_Action item_. Your job is to return the whole listing unchanged while skipping its images.
─── Recorded information
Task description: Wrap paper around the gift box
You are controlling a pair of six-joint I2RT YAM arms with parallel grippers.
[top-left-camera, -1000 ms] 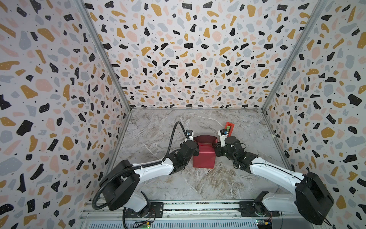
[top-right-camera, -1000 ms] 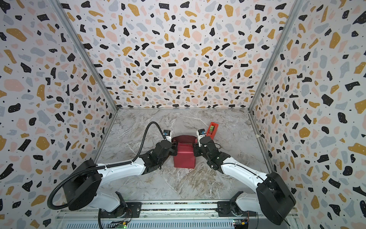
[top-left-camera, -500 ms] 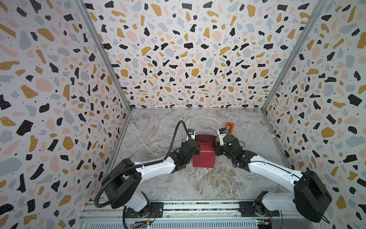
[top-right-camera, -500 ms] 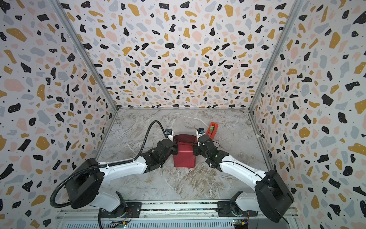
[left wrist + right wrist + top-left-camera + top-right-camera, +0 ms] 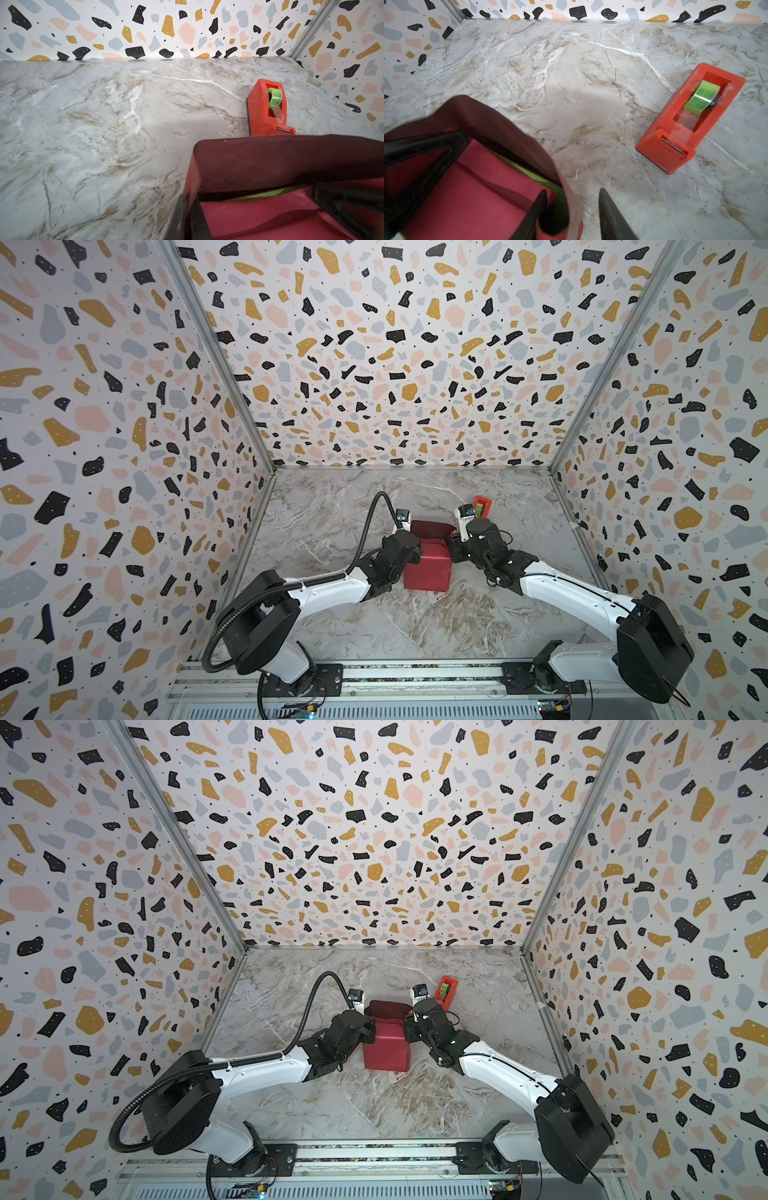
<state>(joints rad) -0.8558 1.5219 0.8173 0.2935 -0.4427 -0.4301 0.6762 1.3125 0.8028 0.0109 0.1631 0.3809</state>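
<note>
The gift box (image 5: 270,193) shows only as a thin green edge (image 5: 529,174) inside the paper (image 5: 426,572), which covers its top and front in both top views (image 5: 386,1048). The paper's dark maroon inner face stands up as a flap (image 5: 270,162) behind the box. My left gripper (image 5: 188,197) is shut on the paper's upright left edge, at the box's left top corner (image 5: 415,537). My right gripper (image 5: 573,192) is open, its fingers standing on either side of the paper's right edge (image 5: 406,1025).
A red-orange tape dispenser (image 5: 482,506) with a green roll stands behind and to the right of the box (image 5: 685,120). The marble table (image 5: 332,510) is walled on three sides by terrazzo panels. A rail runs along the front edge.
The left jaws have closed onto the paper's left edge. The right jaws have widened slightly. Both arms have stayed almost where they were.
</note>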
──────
_Task solution_.
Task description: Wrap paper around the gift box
You are controlling a pair of six-joint I2RT YAM arms with parallel grippers.
[top-left-camera, -1000 ms] 
[top-right-camera, -1000 ms] 
[top-left-camera, -500 ms] 
[top-right-camera, -500 ms] 
[left wrist + right wrist + top-left-camera + top-right-camera, +0 ms] 
<state>(joints rad) -0.8558 1.5219 0.8173 0.2935 -0.4427 -0.4301 0.6762 1.3125 0.8028 0.0109 0.1631 0.3809</state>
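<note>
The gift box (image 5: 270,193) shows only as a thin green edge (image 5: 529,174) inside the paper (image 5: 426,572), which covers its top and front in both top views (image 5: 386,1048). The paper's dark maroon inner face stands up as a flap (image 5: 270,162) behind the box. My left gripper (image 5: 188,197) is shut on the paper's upright left edge, at the box's left top corner (image 5: 415,537). My right gripper (image 5: 573,192) is open, its fingers standing on either side of the paper's right edge (image 5: 406,1025).
A red-orange tape dispenser (image 5: 482,506) with a green roll stands behind and to the right of the box (image 5: 685,120). The marble table (image 5: 332,510) is walled on three sides by terrazzo panels. A rail runs along the front edge.
The left jaws have closed onto the paper's left edge. The right jaws have widened slightly. Both arms have stayed almost where they were.
</note>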

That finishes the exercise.